From today, visitors to Waterstone's will be confronted by a selection of novels within whose covers some of the biggest battles between good and evil have been fought. There will be some non-fiction, too, including a biography of Tony Blair, although Waterstone's declined to say whether the Prime Minister was a hero or villain. "At the end of the day, it's for our customers to decide," Mr Troubridge said.

Mr Webb said his own personal hero since he was 11 was Ged from Ursula Le Guin's Wizard of Earthsea. He was undecided on a bad guy but a current favourite was Marvin from Marvin Wanted More - he eats everything in sight.

Mr Troubridge had no such doubts; his literary villain was - Patrick Suskind's Jean-Baptiste Grenouille. "He left me with such a bad taste in my mouth," he said. "I don't even like the book, but it raises some serious questions. Why don't the people hang him in the end?"


Alexei Sayle - Mr Todd

The most sinister villain is Mr Todd in Waugh's Handful of Dust. He keeps the main character hostage, tying him to his hut in the Amazon and forcing him to read Dickens until his death. It's spectacularand a most sinister ending.

Jilly Cooper - Iago

He's the worst villain of all. That dreadful bullying, cruelty and mocking - Iago is copybook. He's so clever the way he plays everyone against each other yet at the same time he's terribly, insanely jealous of everyone. He's a fiend.

Julie Burchill - Marquise de Merteuil

The villain I like is the Marquise de Merteuil from Choderlos de Laclos's novel Les Liaisons Dangereuses. She's a right cow and she'd be a laugh to go out with. The one I hate is Mrs Coulter from His Dark Materials by Philip Pullman - because she embodies all the evil of the Catholic Church.

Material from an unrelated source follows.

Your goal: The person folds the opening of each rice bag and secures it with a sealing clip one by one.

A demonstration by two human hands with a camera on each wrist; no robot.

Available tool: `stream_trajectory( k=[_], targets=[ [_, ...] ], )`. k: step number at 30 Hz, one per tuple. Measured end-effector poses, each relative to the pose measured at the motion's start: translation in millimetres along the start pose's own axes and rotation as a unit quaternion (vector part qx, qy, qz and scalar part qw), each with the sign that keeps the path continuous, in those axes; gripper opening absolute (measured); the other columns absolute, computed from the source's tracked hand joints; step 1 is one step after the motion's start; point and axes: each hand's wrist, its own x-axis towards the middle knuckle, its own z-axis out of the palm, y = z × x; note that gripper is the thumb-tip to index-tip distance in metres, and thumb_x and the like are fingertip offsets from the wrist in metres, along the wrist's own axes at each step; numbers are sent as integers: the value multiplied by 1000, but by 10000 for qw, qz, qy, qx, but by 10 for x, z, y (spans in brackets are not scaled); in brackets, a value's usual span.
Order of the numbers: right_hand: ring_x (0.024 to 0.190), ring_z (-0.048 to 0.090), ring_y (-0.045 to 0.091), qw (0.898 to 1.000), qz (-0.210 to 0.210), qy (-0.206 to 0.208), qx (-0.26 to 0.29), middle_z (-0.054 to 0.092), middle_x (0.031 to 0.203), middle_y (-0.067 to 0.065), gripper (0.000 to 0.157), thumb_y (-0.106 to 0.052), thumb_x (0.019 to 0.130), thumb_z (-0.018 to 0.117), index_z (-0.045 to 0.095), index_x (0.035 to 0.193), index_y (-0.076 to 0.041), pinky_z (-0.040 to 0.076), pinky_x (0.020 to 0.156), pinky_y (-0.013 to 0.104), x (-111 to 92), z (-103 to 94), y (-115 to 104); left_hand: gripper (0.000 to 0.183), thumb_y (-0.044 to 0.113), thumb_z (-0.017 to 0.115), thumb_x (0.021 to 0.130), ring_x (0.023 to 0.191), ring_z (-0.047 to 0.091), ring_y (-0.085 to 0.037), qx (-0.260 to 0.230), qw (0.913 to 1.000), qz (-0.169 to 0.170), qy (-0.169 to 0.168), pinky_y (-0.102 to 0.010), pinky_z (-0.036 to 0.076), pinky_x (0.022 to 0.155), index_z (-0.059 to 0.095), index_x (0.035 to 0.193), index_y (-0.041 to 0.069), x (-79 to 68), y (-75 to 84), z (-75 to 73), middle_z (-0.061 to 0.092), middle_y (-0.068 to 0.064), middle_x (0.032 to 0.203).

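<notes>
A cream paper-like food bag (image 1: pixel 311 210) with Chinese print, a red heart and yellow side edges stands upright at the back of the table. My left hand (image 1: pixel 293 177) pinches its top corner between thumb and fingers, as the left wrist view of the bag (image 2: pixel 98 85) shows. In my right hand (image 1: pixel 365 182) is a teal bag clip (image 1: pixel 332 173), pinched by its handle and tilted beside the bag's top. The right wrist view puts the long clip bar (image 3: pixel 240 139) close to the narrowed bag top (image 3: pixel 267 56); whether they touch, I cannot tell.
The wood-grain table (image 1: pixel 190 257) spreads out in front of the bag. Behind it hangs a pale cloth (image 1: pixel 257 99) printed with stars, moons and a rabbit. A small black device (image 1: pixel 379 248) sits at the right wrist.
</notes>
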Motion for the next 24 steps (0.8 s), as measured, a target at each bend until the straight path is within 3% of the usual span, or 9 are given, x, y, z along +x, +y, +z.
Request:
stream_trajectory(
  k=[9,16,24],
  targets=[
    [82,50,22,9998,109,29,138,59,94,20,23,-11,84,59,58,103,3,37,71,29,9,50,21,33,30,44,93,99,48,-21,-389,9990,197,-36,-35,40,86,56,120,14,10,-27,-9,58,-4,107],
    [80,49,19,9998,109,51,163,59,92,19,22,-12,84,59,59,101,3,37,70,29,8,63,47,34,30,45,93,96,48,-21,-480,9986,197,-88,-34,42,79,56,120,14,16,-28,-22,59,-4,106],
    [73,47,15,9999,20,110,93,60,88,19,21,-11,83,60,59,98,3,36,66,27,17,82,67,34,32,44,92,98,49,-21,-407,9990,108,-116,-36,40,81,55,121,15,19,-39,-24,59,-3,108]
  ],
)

Kathy Lette - Bridget Jones

This dithering, maritally obsessed dimwit set feminism back 100 years. She suggests a woman must be saved by a Knight in Shining Armani. If we were to believe Bridget, the only thing supporting a woman is her Wonderbra.

J G Ballard - Macbeth

Macbeth is the most likeable murderer. He is aware of his faults and if he forgets, Lady Macbeth reminds him. Hamlet is the real villain of his play. He plans to kill his father-in-law with all the dubious charm of an unprincipled intellectual.